車載用リチウムイオン電池、世界市場の拡大は緩やかに続く
矢野経済研究所は、電気自動車(EV)に搭載されるリチウムイオン電池の世界市場に関する調査結果を発表した。今年も市場の拡大は続いているものの、各国政府の普及支援策が縮小傾向にあり、伸びは鈍化した。
2016年のリチウムイオン電池の市場規模は、前年比152.6%と伸長したが、2017年は前年比123.3%となる見込み。伸びの鈍化には、中国政府の補助金の削減、電気バス向けに対する補助金支給基準の厳格化が影響しているという。
同研究所によると、2017年から各国政府のEV普及支援策が縮小されていくが、その支援策が完全になくなるまでは市場は拡大していく見込み。

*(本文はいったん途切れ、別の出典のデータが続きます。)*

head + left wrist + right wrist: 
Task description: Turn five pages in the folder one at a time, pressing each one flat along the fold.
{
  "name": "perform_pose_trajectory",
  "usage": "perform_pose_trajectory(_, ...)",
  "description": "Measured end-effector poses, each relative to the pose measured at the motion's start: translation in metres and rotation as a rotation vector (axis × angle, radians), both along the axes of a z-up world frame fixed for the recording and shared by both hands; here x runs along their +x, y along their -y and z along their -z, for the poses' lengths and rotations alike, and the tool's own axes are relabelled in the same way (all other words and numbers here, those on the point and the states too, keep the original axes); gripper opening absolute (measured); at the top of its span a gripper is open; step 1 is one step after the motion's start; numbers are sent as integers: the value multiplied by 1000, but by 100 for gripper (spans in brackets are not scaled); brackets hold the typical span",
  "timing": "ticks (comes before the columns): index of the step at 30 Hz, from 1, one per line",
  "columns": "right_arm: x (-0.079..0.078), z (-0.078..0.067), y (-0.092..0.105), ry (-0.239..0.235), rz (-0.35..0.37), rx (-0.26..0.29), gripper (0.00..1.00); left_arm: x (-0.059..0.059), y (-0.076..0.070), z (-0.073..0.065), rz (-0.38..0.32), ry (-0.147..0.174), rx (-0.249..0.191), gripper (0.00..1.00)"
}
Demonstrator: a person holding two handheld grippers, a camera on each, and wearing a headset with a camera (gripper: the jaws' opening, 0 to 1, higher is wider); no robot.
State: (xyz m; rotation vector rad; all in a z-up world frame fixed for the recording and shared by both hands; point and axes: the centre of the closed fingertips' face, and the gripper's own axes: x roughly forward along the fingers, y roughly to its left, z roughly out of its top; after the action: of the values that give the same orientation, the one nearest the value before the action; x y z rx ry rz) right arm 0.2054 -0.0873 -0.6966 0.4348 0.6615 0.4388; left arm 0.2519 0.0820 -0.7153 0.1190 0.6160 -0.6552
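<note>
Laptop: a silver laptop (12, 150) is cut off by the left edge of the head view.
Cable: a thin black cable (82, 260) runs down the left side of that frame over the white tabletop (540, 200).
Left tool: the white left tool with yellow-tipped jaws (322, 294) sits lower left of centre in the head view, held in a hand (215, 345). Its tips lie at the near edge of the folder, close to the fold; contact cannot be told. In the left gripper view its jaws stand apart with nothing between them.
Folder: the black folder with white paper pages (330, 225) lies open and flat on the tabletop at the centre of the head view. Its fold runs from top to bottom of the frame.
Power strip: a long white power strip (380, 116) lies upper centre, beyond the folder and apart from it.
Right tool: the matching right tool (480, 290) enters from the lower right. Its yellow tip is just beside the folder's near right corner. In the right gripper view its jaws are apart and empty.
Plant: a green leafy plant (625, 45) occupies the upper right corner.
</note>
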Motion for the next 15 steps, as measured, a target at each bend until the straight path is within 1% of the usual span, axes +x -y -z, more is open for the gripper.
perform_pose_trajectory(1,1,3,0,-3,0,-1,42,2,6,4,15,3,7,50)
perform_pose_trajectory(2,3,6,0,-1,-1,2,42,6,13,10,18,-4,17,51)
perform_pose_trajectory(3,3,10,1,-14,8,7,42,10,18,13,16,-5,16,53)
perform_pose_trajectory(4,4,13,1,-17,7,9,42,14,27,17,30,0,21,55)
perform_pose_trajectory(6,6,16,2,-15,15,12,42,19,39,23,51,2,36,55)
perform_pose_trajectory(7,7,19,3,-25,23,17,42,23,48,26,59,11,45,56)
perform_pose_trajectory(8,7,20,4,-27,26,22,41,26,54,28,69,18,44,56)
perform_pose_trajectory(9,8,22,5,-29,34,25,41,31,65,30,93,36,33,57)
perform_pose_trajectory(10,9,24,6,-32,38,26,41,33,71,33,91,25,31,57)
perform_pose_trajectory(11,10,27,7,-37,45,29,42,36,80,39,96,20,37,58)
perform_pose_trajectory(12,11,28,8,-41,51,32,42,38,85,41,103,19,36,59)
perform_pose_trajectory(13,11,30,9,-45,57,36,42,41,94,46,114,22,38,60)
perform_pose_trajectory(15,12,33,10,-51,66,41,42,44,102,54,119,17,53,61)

欧州では内燃機関車の新車販売を禁止する動きがあり、ドイツは2030年から、英国とフランスは2040年から実施すると発表。各国の環境規制がさらに厳しさを増すことを背景に、今後もEV市場は緩やかに成長していくと予測している。
一方、価格の高さや充電インフラの整備が進まないことなどが本格普及拡大の足かせとなっている。航続距離を長くするためにリチウムイオン電池の高容量化や、電池価格のコストダウンがメーカー各社に強く求められている。
調査は、4~9月にかけて自動車メーカー(日本、欧州、米国、韓国、中国)、車載用リチウムイオン電池メーカー(日本、韓国、中国)に面談や電話、メールで実施した。